This sermon was never preached to a congregation. I wrote it for practice for the Feast of St. Augustine 2021, and preached it to my friend.
Augustine’s Confessions
John 1:1-5
Gungor – Late Have I Loved You
In the shop where I work, we sell nativity sets. As a few customers have pointed out to me, we sell exclusively nativity sets where the baby Jesus is white.
Why do we make white nativities, and why are they troubling for people of colour?
The answer is: because God became like us. When we make images of Jesus that look like us, we communicate this very clearly, but we also communicate “God became like me, not you.”
For white people, this is even more problematic given our colonial co-option of even more figures in the life of the church. It was only on actually reading St. Augustine’s Confessions, that I realised that he most likely wasn’t white like in my college’s stained glass or on the cover of his book, but a native north African.

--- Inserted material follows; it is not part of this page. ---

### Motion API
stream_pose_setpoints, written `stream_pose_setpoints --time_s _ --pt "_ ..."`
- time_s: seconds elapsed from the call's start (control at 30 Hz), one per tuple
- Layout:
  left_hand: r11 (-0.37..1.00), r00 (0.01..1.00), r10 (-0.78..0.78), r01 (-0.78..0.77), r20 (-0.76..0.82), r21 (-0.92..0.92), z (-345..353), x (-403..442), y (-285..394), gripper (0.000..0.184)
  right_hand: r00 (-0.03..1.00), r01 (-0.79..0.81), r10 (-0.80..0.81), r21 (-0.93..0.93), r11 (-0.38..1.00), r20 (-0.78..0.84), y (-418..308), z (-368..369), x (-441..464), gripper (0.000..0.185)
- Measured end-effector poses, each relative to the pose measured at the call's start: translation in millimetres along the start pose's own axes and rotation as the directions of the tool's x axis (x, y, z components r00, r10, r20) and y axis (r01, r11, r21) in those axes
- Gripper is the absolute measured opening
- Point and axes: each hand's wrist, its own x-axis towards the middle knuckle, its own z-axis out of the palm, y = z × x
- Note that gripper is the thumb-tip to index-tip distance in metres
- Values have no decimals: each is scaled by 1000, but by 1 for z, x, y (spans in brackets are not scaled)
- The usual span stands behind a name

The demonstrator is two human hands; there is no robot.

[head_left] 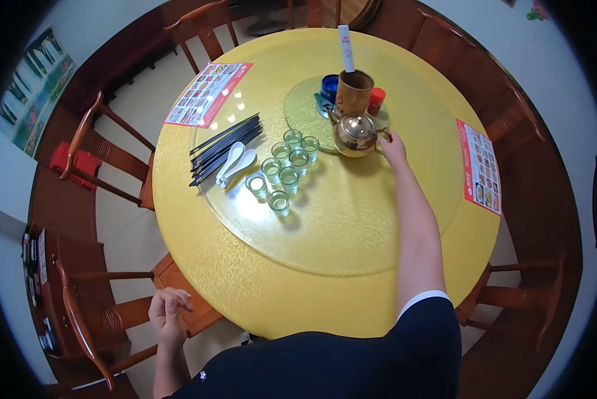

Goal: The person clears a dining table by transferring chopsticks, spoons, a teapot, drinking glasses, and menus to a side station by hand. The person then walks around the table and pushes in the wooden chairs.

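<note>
Gold-coloured shiny metal teapot [354, 138], between the centre and far edge of the round yellow tabletop [298, 296]: the fingers of the right hand [393, 149] grip its handle. Eight small clear glasses [288, 178] cluster nearer the left edge. Outside the near-left edge, the left hand [168, 312] has loosely curled fingers; whether they hold anything, I cannot tell.

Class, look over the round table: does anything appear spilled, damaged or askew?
No spill or damage shows around the teapot or glasses. The black chopsticks look slightly untidy, though: loosely fanned, ends uneven, near the white spoons.
</note>
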Motion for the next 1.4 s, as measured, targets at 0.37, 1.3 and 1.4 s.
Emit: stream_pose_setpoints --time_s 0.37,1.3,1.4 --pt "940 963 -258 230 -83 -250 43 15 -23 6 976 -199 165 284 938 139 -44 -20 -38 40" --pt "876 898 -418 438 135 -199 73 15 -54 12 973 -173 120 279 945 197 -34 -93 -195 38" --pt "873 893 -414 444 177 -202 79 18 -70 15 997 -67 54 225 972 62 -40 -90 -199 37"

Augustine strikes me as the sort of person who would give as gifts, nativities where the Christ figure looked as much like the receiver as possible. The fact that God became like us and that God’s Spirit indwells us makes Augustine’s biographical theology not only possible, but necessary.
The Confessions is the story of Augustine’s search for God. The journey begins with the admission that “Our heart is restless until it finds its rest in you.” For Augustine, looking back on his life, he sees his search for God taking place even when he was unaware of for whom he was looking. As he becomes conscious of his search, he looks for God in all manner of places, philosophies, and practices. Eventually though, he finds the God who has the audacity to hide in the very first place we ought to look: the self.
One of the most famous lines in the Confessions is this: Sero te amaui! et ecce intus eras et ego foris.
Late have I loved you! And look, you were within and I was without.
For me, it was a pandemic. Or rather, it was the combination of several factors which occurred immediately before the pandemic, but my journey of knowing God and discerning God’s will for my life had reached such a point that I discovered something about my self. Not as a departure from God, or as a change, but as a theological discovery bringing me closer to the God who indwells me.
I realised that I am a woman, and God embraced me in that realisation just as God always has done, growing around me, growing me, and revealing more of God to me.
God is within me, God is within us, and God beckons us in, to inhabit our selves more fully and honestly, that we might love ourselves, our God, and our neighbour more readily.
So on this feast of St. Augustine, let us follow his example in turning to the Word who became like us, to the Spirit who indwells us, and the God who was within when we were without.
Thank you for sharing this Bea! 🙂
I can identify with how this passage can bring you to a place of truly understanding who God is and who we are in Him! 🙂
Thank you. Lots to think about and upon which to reflect.